E previsto in una delibera di consiglio. Sarà discussa prima in commissione, martedì prossimo, e poi passerà per l’approvazione, probabilmente nella prossima seduta, convocata per il 19 novembre, dopo quella di giovedì andata deserta.
Il suo nome è stato estratto a sorte insieme ad altri otto in prefettura e quello di Ciorba è stato il primo estratto.
Gli altri sono Claudio Pinto di Frosinone, Ugo Tanzi di Sora, Salvatore Messina di Guidonia, Luigi Capoccetta di Frosinone, Patrizio Battisti di Roviano, Carlo Moretti di Marino, Umberto Caldari di Viterbo e Antonio Tramentozzi di Latina.
Tutti facenti parte dell’elenco dei revisori.
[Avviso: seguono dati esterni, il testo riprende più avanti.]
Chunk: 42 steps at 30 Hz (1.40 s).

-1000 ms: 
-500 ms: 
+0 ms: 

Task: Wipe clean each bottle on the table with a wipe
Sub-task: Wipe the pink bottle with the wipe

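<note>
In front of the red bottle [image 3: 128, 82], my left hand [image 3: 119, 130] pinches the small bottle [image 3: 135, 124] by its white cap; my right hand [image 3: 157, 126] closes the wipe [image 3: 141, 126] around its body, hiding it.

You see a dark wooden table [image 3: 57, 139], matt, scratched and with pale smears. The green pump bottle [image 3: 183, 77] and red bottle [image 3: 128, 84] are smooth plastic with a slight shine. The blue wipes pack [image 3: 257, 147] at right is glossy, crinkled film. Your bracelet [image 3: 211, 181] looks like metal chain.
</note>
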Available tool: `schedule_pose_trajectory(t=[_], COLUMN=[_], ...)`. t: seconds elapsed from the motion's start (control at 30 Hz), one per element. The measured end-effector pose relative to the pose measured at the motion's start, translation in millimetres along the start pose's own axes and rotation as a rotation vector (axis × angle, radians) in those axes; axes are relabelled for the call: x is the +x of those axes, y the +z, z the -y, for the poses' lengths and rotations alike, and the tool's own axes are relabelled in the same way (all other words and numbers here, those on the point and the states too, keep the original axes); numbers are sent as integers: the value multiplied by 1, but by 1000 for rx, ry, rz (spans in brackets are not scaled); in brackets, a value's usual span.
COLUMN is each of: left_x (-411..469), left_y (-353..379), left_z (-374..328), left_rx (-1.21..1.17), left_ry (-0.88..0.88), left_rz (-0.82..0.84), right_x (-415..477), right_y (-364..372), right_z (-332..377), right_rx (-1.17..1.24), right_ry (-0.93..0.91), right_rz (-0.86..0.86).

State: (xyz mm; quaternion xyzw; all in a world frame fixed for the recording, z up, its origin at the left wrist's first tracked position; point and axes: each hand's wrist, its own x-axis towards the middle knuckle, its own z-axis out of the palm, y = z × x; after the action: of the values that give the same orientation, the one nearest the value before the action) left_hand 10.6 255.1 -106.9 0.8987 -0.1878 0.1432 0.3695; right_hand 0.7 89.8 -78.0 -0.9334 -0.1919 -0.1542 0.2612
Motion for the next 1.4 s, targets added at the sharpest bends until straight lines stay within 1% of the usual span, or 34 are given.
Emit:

Il collegio è composto da tre elementi, che sono, oltre Ciorba, Pinto e Tanzi.
Dal momento che la carica di presidente spetta a chi fra tutti ha avuto il maggior numero d’incarichi da revisore presso enti locali, la proposta di delibera designa proprio Lorenzo Ciorba.
Per tutti è stata accertata la presenza di cause d’incompatibilità. Che non ci sono.
Nonostante questo, facile prevedere che l’opposizione qualcosa nel momento in cui l’argomento arriverà in commissione e quindi in consiglio, la dirà.
Lorenzo Ciorba, infatti, è il padre di Marco, attuale presidente del consiglio eletto nel gruppo Oltre le mura.
Un rapporto di parentela per cui sul piano dell’opportunità il centrodestra qualcosa è probabile che vorrà dirla.
L’incarico che il consiglio è chiamato a votare avrà validità per il triennio 2016 – 2018, a partire dal momento in cui sarà data l’eseguibilità alla delibera predisposta dagli uffici comunali.
Delibera che stabilisce anche i compensi, ridotti come quelli degli amministratori, del dieci per cento.
Si tratta di 17mila euro annui per il presidente e 11mila per gli altri due componenti, cui si possono aggiungere rimborsi spese documentati.